Chaque paragraphe des parties I-IV du mémoire doit être numéroté.

Dossier d’appel de l’intimé

L’intimé peut signifier et déposer un dossier d’appel de l’intimé s’il y a des documents ne se trouvant pas dans le dossier d’appel déposé par l’appelant qui faisaient partie du dossier d’instruction ou du dossier devant la Cour supérieure de justice et qui sont pertinents au regard de l’instruction de l’appel proposé. Un dossier d’appel de l’intimé n’est pas nécessaire si tous les documents pertinents relativement à l’appel proposé se trouvent dans le dossier d’appel de l’appelant.

Veuillez noter que l’intimé ne peut déposer des éléments de preuve qui ne faisaient pas partie du dossier présenté au procès ou lors de l’appel à la Cour supérieure de justice sans l’autorisation d’une formation de la Cour d’appel de l’Ontario. Voir la section 7.3.5 de la Directive de pratique concernant les appels en matière criminelle devant la Cour d’appel de l’Ontario pour une discussion de la procédure à suivre pour demander l’autorisation de déposer de nouvelles preuves.

Le dossier d’appel de l’intimé doit être relié des deux côtés avec une couverture beige. L’intimé doit signifier une copie du dossier d’appel de l’intimé à l’appelant et à toute autre partie à l’appel.

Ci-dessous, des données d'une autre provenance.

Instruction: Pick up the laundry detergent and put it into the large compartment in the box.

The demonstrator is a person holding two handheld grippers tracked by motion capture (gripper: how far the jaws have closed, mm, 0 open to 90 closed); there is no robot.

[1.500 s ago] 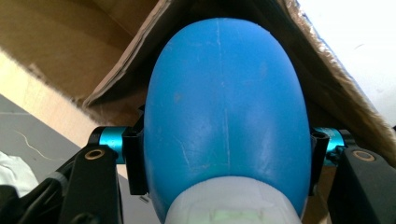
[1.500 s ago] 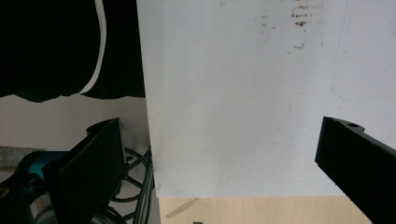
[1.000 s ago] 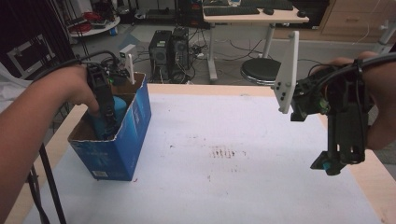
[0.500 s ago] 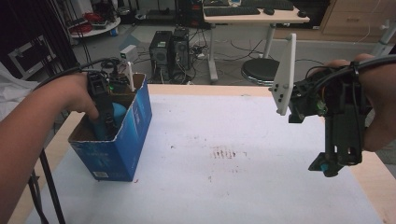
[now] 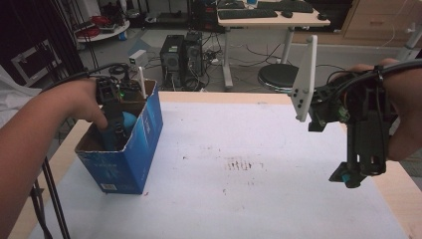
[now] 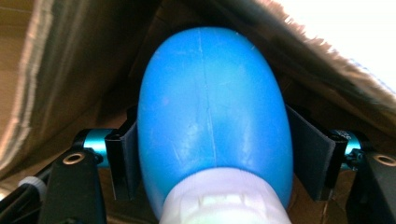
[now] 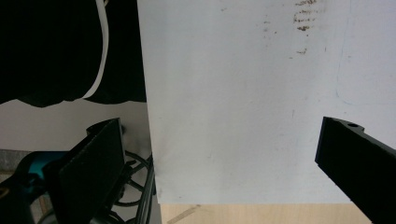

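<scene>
An open blue cardboard box stands at the table's left edge. My left gripper reaches down into it, held by a hand. A smooth blue rounded thing with a white end sits between its jaws, and its top peeks over the box rim. These jaws have just been opening; their pads stand beside the blue thing's flanks without squeezing it. My right gripper hangs over the table's right side, pointing down. It is open wide with nothing between its fingers.
A white sheet covers the table, with faint brown smudges near the middle. Bare wooden table edge runs along the right. Behind the table are computer towers, a stool and a desk.
</scene>
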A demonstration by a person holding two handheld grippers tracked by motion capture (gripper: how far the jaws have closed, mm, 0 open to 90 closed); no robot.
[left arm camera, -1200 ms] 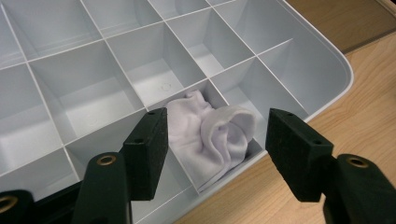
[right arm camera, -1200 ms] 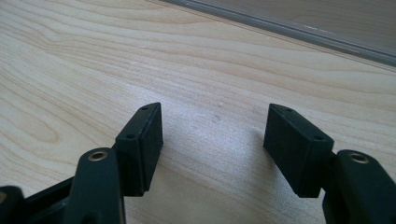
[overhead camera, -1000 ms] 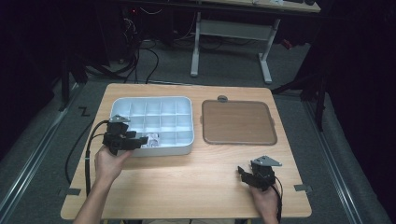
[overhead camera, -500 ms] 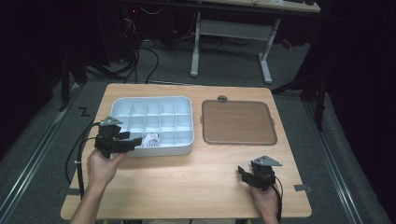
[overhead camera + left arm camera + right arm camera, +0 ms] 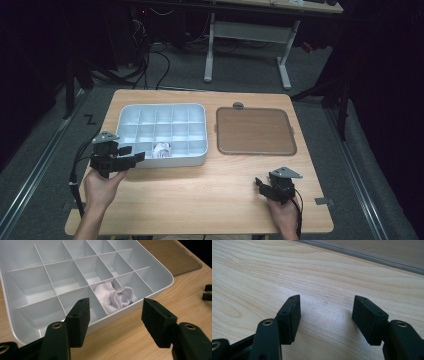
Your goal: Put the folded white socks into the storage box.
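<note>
No brand, label or writing can be read on anything here.

At the left of the high view, the left gripper sits at about eight o'clock from the table's middle, just off the near left corner of the white divided tray. Its jaws stand apart with nothing between them; in the left gripper view they frame the tray's near rim. The white rolled cloth lies in a compartment of the tray's near row, third from the left, at about three o'clock from that gripper; in the left gripper view it sits bunched just beyond the jaws.

Right of the tray, apart from it, lies a brown flat tray, at about one o'clock from the table's middle, with a small grey knob at its far edge.

At about five o'clock, the right gripper rests low over bare wooden table, its jaws having just been closing slightly yet standing apart and empty.

Nothing lies between either gripper and the cloth except the tray's wall.
</note>
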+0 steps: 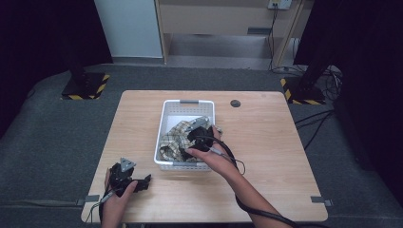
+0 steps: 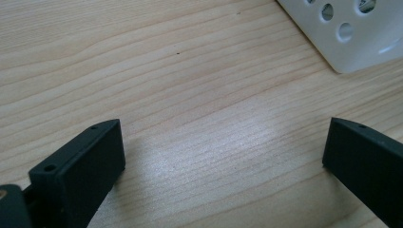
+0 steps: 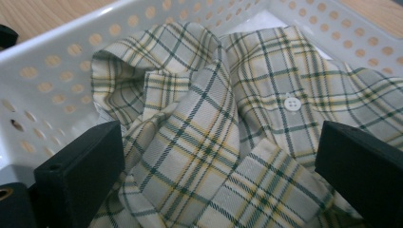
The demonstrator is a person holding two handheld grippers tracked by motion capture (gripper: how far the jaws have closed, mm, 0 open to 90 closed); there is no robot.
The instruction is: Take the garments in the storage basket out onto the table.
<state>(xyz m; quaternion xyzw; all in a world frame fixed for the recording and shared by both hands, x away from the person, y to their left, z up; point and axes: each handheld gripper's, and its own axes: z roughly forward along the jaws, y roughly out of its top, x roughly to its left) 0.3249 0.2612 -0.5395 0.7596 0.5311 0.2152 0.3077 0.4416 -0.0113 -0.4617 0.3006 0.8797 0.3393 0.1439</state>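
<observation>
So the right gripper (image 3: 221, 156) is down inside the white perforated basket (image 1: 164, 116), jaws spread wide over the crumpled plaid shirt (image 3: 209, 118), nothing pinched yet. Looks like the reach-in-and-grab step. Next it needs to drop onto a fold and close. The left gripper (image 2: 223, 152) is parked on the wooden table (image 2: 166, 71), jaws apart too.

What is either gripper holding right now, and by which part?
Nothing is held. The right gripper hangs open over the plaid shirt in the white basket; the left gripper sits open on the bare table.
</observation>
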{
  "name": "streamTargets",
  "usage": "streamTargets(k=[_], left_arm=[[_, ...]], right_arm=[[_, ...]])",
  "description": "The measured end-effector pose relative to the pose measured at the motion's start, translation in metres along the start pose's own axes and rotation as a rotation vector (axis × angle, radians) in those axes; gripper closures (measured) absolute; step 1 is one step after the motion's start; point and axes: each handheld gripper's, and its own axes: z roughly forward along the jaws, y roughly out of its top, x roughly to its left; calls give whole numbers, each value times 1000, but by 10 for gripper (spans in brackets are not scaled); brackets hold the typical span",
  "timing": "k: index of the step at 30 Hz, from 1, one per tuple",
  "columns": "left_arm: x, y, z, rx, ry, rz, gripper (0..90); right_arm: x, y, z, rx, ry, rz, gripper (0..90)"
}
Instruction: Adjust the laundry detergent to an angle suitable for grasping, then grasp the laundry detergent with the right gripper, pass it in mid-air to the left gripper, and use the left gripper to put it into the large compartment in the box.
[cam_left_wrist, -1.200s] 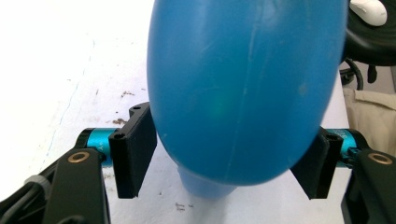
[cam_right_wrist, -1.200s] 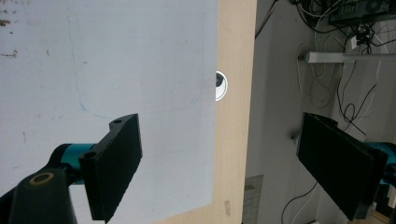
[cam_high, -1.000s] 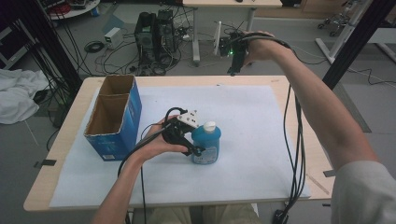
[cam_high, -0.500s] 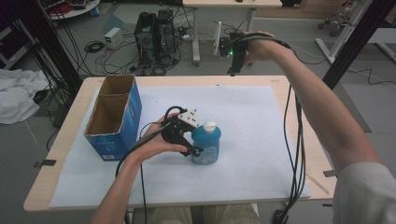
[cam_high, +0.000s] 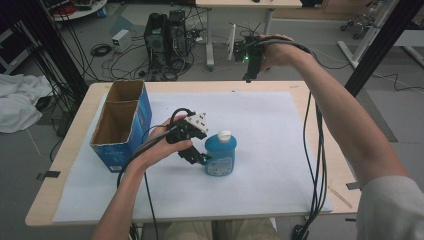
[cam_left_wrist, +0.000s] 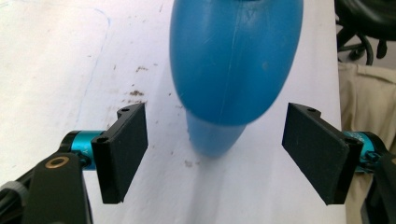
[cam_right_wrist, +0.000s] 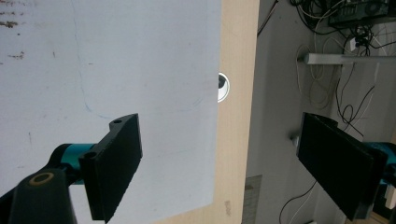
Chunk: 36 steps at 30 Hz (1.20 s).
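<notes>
Bottle (cam_high: 220, 153), blue with a white cap, stands upright on the white sheet (cam_high: 280, 150) that covers the surface (cam_high: 75, 135), a little near of centre. Left tool (cam_high: 199, 159) sits at the bottle's left side, held low in the left hand (cam_high: 162, 145); in the left gripper view its two black pads (cam_left_wrist: 122, 154) stand wide on either side of the blue body (cam_left_wrist: 233, 60) with clear gaps, nothing pressed. Its jaws have just been opening, the bottle between them but not gripped. Cardboard box (cam_high: 121, 125), blue-sided and with two open compartments, stands on the left part of the surface, well apart from the bottle. Right tool (cam_high: 248, 75) is held raised over the far edge of the surface, pointing down, well apart from the bottle; in the right gripper view its pads (cam_right_wrist: 114, 163) are spread wide with nothing between them, over the sheet's edge and bare wood (cam_right_wrist: 236, 140).
</notes>
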Motion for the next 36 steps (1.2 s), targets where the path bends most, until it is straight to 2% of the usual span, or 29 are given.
streamTargets(k=[2,3,4,5,6,7,9,12,13,14,15,16,17,18,19,20,21,22,23,24,25,27,28,29,30,31,34,35,36], left_arm=[[0,0,-1,1,1,2,225],[4,5,-20,65,9,11,225],[4,5,-20,65,9,11,225],[2,1,-8,21,-1,-2,225],[7,12,-39,105,-3,40,225],[4,5,-19,64,8,10,225],[9,15,-44,115,3,44,225],[11,18,-51,122,11,41,226],[23,34,-71,144,46,41,225],[23,34,-71,144,46,41,225],[35,46,-83,153,64,26,225],[35,46,-83,153,64,26,225],[47,52,-88,182,74,33,225],[47,52,-88,182,74,33,225],[6,9,-33,95,1,29,225],[6,9,-33,95,1,29,225],[21,32,-69,148,41,44,225],[48,53,-89,187,75,32,225],[63,59,-90,218,70,12,225],[27,38,-76,145,48,30,226],[79,63,-85,262,55,5,226],[80,64,-85,274,59,5,225],[44,51,-87,175,72,34,225],[67,60,-89,225,65,7,225],[67,60,-89,225,65,7,225],[81,64,-84,280,60,4,225],[75,62,-88,245,54,6,225],[101,72,-70,404,88,3,225],[101,72,-70,404,88,3,225]], right_arm=[[1,2,1,-1,3,-5,134],[0,0,0,1,2,0,134],[0,0,0,1,2,0,134],[1,3,0,-4,1,-3,134],[1,3,0,-4,1,-3,134],[2,0,1,5,3,3,134],[2,-1,2,2,4,1,134],[2,-1,2,7,4,5,134],[4,0,3,10,6,4,134],[4,1,3,10,8,3,134],[2,-1,2,6,4,4,134],[4,1,3,4,9,4,134],[4,1,3,4,8,6,134],[4,2,3,2,10,3,134],[4,1,3,4,8,4,134],[2,0,0,7,3,-1,134],[4,2,3,2,10,4,134],[4,0,3,11,7,3,134],[4,2,3,2,10,4,134],[5,2,2,3,14,5,134],[4,1,3,8,8,3,134],[5,2,0,-5,13,5,134],[5,2,0,-8,13,-1,134],[4,2,3,2,10,4,134],[4,2,3,2,10,4,134],[5,2,2,0,12,1,134],[6,2,-2,-12,18,16,134],[7,2,-2,-2,22,12,134],[7,2,-2,-2,22,12,134]])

L’intimé doit ensuite déposer trois copies papier du dossier d’appel de l’intimé auprès du greffier, avec une preuve de signification.

Les pages du dossier d’appel de l’intimé doivent être numérotées consécutivement, avec des onglets numérotés qui sont disposés dans l’ordre suivant :

  1. une table des matières décrivant chaque document selon sa nature et sa date;
  2. une copie de tout extrait de la transcription de la preuve qui est mentionné dans le mémoire de l’intimé
  3. une copie de toute pièce qui est mentionnée dans le mémoire de l’intimé
  4. une copie de tout autre document pertinent au regard de l’instruction de l’appel qui est mentionné dans le mémoire de l’intimé.

Dossier des textes à l’appui

Il est utile — mais pas obligatoire — que l’intimé dépose un dossier des textes à l’appui.

Le dossier des textes à l’appui de l’intimé doit être relié des deux côtés avec une couverture verte. L’intimé doit déposer auprès du tribunal trois copies du dossier des textes à l’appui de l’intimé.

Le dossier des textes à l’appui de l’intimé ne devrait comprendre que les causes que l’intimé a mentionnées dans le mémoire et qui ne se trouvent pas dans le dossier des textes à l’appui de l’appelant.

Le dossier des textes à l’appui devrait distinguer chaque cause par un onglet (numérique ou alphabétique) et comprendre une table des matières des causes indiquant les onglets respectifs de celles-ci. L’intimé devrait surligner, souligner ou cerner au moyen d’encadrés les passages particuliers des causes sur lesquels il se fonde.

Le dossier des textes à l’appui de l’intimé devrait être déposé au plus tard cinq jours ouvrables après la date de dépôt du mémoire de l’intimé.